O Google suspendeu desde ontem, a pedido do WhatsApp, a indexação dos números de telefone que apareciam no recurso “click to chat” publicados por usuários do WhatsApp: uma simples consulta como “site: wa.me” retornava uma lista com milhares de links para os telefones de usuários do que haviam habilitado o recurso. A descoberta desse problema de privacidade foi de Athul Jayaram, pesquisador independente de segurança cibernética da Índia, que só em seu país localizou 29 mil telefones de usuários. Ele é ex-funcionário de uma das quatro grandes consultorias globais e atualmente um caçador de ‘bug bounties’, classificado entre os 125 melhores no Bugcrowd e no Hackerone.
A ferramenta Click to Chat permite que qualquer pessoa inicie uma conversa com alguém sem precisar primeiro salvar seu número no telefone numa lista de contatos. Em vez disso, os usuários podem simplesmente anexar o número a um endereço da web pré-formatado e clicar nele para começar a conversar com o destinatário no WhatsApp.
O recurso foi empregado principalmente por empresas, pois isso tornava possível colocar o link com o telefone para atendimento público em seu site – permitir assim que visitantes e clientes acessassem facilmente o canal de suporte do WhatsApp sem passar pelo incômodo de salvar o número em suas agendas telefônicas.
Veja isso
Hackers usam brecha no WhatsApp para atacar dispositivos móveis
WhatsApp confirma que spyware monitora celulares globalmente
Jayaram disse em seu blog que conseguiu enviar mensagens a vários estranhos cujos números do WhatsApp ele conseguiu capturar na pesquisa do wa.me. A listagem do Google não revelava outras informações pessoais, como o status do usuário. No entanto, Jayaram pôde visualizar as fotos e os nomes de pessoas que não tornaram seus dados privados por meio das opções de segurança. Ao anexar o código do país no final da pesquisa, Jayaram disse que também se pode restringir os resultados a uma região específica, o que pode ser útil para spammers e criminosos cibernéticos.

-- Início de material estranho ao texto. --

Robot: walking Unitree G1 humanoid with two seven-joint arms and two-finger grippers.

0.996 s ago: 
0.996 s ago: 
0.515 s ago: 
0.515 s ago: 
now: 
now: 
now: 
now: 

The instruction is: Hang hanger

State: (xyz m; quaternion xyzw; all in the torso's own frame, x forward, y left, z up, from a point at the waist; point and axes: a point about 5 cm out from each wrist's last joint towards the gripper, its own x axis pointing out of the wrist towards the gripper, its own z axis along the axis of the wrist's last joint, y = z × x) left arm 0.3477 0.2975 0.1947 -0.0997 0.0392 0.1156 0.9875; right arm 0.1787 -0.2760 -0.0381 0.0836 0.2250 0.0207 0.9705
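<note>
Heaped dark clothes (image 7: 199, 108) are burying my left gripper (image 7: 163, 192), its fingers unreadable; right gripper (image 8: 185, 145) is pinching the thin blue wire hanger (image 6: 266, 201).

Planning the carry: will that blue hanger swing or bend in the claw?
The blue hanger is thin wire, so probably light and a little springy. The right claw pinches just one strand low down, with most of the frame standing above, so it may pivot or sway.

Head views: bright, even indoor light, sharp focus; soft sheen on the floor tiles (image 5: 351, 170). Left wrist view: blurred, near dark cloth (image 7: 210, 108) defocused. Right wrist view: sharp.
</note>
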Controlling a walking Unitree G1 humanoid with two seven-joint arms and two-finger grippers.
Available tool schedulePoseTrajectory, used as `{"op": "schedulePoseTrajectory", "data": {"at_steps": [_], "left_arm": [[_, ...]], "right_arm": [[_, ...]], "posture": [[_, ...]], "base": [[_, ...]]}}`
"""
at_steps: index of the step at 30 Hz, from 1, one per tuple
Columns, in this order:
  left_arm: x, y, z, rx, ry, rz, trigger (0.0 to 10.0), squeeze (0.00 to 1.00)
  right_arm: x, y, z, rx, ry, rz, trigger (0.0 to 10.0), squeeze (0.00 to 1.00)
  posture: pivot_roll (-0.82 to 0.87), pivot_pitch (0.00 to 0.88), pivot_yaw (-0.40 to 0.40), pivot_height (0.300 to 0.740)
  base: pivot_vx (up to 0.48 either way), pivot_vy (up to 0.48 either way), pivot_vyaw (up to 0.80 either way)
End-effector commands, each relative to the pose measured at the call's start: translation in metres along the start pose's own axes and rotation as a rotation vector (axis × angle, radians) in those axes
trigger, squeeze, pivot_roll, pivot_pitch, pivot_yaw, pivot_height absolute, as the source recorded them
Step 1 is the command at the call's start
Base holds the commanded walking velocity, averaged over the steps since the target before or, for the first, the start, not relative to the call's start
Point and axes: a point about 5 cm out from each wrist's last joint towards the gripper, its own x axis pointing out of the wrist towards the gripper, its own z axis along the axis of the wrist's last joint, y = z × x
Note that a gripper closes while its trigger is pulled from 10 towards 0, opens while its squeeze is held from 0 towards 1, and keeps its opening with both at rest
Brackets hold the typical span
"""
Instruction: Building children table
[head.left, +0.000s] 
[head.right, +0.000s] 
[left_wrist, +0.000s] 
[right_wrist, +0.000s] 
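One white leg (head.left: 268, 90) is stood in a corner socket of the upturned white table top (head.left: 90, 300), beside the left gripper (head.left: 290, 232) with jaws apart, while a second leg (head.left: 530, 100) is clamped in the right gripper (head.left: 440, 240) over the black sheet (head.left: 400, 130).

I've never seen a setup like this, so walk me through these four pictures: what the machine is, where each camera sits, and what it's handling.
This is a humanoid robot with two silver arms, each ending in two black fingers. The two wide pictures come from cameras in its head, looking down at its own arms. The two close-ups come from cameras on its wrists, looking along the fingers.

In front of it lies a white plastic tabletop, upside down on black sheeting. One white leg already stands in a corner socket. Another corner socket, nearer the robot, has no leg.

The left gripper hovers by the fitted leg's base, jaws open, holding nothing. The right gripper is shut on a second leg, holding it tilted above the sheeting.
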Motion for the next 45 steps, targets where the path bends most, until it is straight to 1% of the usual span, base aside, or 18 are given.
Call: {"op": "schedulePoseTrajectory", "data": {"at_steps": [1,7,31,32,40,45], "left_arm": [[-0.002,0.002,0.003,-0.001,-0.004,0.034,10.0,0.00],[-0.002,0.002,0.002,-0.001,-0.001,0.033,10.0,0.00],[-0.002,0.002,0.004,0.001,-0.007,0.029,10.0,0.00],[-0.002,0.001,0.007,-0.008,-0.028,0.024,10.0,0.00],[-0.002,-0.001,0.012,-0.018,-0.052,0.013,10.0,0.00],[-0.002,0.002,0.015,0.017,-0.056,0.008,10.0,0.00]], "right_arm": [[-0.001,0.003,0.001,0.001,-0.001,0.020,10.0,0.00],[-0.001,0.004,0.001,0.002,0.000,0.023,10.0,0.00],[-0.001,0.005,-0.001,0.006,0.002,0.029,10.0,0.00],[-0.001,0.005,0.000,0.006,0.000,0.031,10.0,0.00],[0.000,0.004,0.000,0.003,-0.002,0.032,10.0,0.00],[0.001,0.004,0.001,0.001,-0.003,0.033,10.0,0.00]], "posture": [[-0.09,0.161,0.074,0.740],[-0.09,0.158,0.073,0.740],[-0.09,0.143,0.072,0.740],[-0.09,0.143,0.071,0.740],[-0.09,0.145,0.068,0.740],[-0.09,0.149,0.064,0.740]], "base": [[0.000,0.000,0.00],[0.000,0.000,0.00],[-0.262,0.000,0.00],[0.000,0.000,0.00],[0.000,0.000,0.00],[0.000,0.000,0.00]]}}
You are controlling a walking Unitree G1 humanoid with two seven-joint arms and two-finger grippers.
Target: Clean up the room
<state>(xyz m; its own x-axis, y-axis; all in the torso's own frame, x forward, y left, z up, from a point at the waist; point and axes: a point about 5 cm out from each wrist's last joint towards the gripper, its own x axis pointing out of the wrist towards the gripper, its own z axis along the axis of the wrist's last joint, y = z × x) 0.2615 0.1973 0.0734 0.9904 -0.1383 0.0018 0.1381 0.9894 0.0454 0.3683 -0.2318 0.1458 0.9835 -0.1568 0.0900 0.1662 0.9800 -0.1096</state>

O pesquisador relatou o vazamento para o Facebook através dos programas Bug Bounty da empresa de mídia social. No entanto, o WhatsApp comunicou que esse achado não estava qualificado para receber uma recompensa, uma vez que apenas continha um índice de URLs que os usuários do WhatsApp optaram por tornar público.
Houve outro problema semelhante com o WhatsApp em fevereiro deste ano, quando um relatório informou que qualquer pessoa podia localizar links de grupos privados – que eram compartilhados ou publicados em um canal público – no Google e acessar sua lista de números de telefone e participantes, juntando-se a eles sem verificação.